Collection entries

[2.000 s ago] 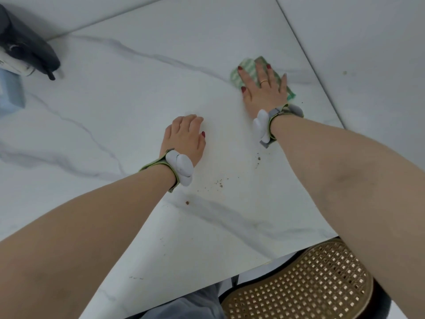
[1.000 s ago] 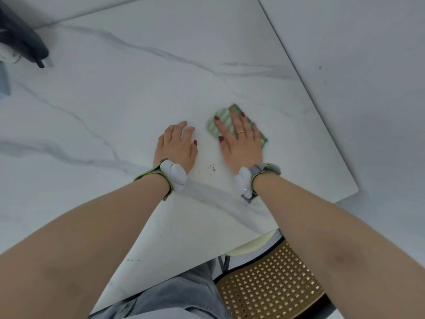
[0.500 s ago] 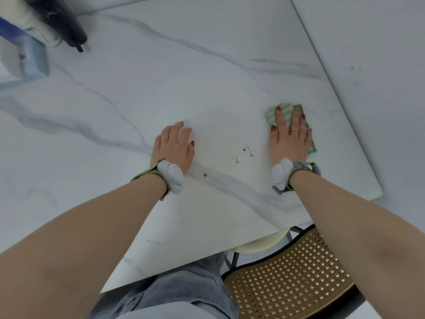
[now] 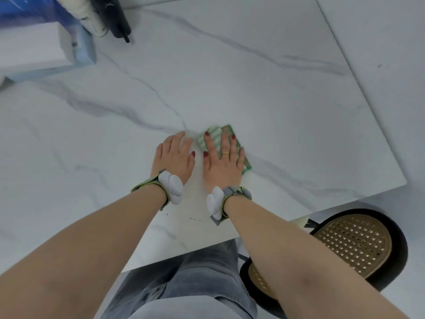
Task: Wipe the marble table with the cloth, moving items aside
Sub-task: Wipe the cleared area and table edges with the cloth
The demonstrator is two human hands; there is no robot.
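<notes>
Green-striped cloth: it lay flat on the marble table, near the front right part of the slab, mostly hidden under our right hand.
Cloth axis: its long side ran from far-left to near-right, and its near corner poked out past the little finger.
Right hand: we had it spread wide, palm down, fingers splayed and pressing the cloth to the marble; nothing was pinched or lifted.
Left hand: it rested on bare marble just beside the right, fingers loosely curled, holding nothing, and apart from the cloth.
Nearer hand: the right, since it was on the cloth; we judged the left was only bracing.
Crumbs: a few dark specks lay toward us from the cloth, between our wrists and the front edge.
Coming move, as we judged it: a pull of the cloth back toward us would reach those specks.
Items aside: a white box and a dark object stood at the far left, well apart from both hands.
Chair: a cane seat sat below the front right corner.
</notes>
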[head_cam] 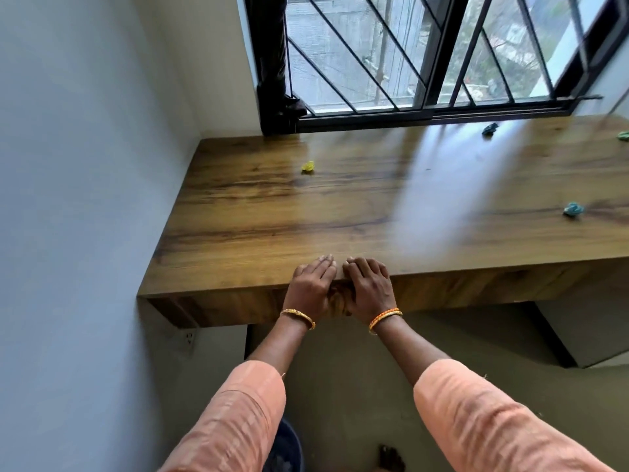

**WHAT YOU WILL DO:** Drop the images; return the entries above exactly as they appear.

**SOLUTION FOR THIS EXERCISE:**
[2.000 s ago] 
[1.000 s ago] 
[0.500 s ago] 
[now] 
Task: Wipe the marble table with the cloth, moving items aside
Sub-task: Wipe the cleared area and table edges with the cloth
The demonstrator is two human hands; there is no robot.
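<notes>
Green-striped cloth: it lay flat on the marble table, near the front right part of the slab, mostly hidden under our right hand.
Cloth axis: its long side ran from far-left to near-right, and its near corner poked out past the little finger.
Right hand: we had it spread wide, palm down, fingers splayed and pressing the cloth to the marble; nothing was pinched or lifted.
Left hand: it rested on bare marble just beside the right, fingers loosely curled, holding nothing, and apart from the cloth.
Nearer hand: the right, since it was on the cloth; we judged the left was only bracing.
Crumbs: a few dark specks lay toward us from the cloth, between our wrists and the front edge.
Coming move, as we judged it: a pull of the cloth back toward us would reach those specks.
Items aside: a white box and a dark object stood at the far left, well apart from both hands.
Chair: a cane seat sat below the front right corner.
</notes>
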[head_cam] 

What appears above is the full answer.